-- Opening Marker --

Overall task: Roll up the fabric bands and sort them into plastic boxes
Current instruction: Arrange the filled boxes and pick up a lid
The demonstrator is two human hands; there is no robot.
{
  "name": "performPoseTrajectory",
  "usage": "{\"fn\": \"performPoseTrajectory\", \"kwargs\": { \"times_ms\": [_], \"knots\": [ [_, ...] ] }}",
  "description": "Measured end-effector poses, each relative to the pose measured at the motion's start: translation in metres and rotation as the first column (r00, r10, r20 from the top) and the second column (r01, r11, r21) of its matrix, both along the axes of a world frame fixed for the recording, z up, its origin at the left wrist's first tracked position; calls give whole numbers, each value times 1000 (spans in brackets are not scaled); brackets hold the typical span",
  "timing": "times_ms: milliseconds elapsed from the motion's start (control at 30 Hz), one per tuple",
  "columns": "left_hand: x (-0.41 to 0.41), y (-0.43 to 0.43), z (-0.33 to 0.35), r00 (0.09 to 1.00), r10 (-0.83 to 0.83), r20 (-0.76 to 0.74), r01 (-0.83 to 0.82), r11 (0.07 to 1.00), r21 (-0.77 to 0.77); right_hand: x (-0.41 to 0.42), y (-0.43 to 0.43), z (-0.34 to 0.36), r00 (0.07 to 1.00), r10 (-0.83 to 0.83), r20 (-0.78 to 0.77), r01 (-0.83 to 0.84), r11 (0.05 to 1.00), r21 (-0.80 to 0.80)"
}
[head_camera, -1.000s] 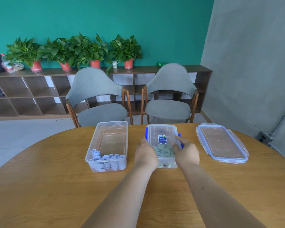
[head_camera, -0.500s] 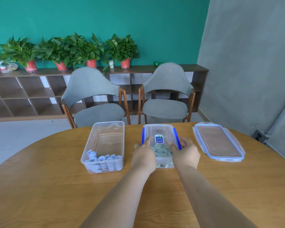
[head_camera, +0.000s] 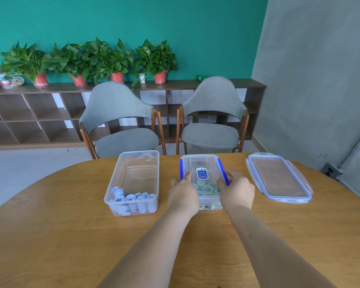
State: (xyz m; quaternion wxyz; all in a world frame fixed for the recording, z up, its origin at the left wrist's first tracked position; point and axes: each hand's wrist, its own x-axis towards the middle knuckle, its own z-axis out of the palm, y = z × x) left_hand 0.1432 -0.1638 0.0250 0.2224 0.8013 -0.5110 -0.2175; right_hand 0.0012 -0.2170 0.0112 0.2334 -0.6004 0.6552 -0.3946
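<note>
Both hands sit at the centre of the frame on a lidded plastic box (head_camera: 202, 177). The left hand (head_camera: 183, 193) rests against the box's left side, its fingers curled loosely toward the blue clip on that edge; the right hand (head_camera: 236, 191) cups the right side, fingers spread over the lid's rim and the blue clip there. Neither hand is fully closed; each is half-curled and pressed to the box, which stays flat on the bench (head_camera: 71, 235). Through the clear lid and wall, pale green rolled fabric bands (head_camera: 206, 187) show in the near half of the box, under a small blue label (head_camera: 202, 173).

Left of centre stands an open clear plastic box (head_camera: 136, 163), apart from the lidded one. A row of light blue rolled bands (head_camera: 133, 201) lines its near end; the far part is bare. At centre right, a loose clear lid (head_camera: 279, 178) with a blue rim lies flat on the bench, well apart from the right hand.

The bench is a rounded wooden top filling the lower frame. Beyond its far edge stand two grey upholstered chairs (head_camera: 121, 119) with wooden legs. Behind them a low dark wooden shelf unit (head_camera: 29, 121) runs along a teal wall (head_camera: 133, 21), with potted green plants (head_camera: 85, 61) in red pots on top. A grey wall fills the upper right.
</note>
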Motion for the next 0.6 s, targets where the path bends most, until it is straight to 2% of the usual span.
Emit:
{"fn": "performPoseTrajectory", "kwargs": {
  "times_ms": [167,367,467,600],
  "knots": [
    [1,0,2,999,20,-33,-20,1000,-1,1,-1,2,995,20,-93,-19,1000,15],
    [4,0,7,999,44,-16,-45,998,-37,5,-7,10,993,80,-91,-76,996,49],
    [4,0,9,998,59,-34,-61,996,-63,1,-8,14,981,122,-153,-114,991,63],
    [-9,2,16,997,72,11,-71,992,-104,-15,-13,20,981,68,-182,-56,996,71]
  ]
}}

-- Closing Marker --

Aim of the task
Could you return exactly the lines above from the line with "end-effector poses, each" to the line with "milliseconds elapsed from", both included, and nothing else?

Exercise answer
  "description": "Measured end-effector poses, each relative to the pose measured at the motion's start: translation in metres and rotation as the first column (r00, r10, r20 from the top) and the second column (r01, r11, r21) of its matrix, both along the axes of a world frame fixed for the recording, z up, its origin at the left wrist's first tracked position; calls give whole numbers, each value times 1000 (spans in brackets are not scaled); brackets hold the typical span",
  "timing": "times_ms: milliseconds elapsed from the motion's start (control at 30 Hz), one per tuple",

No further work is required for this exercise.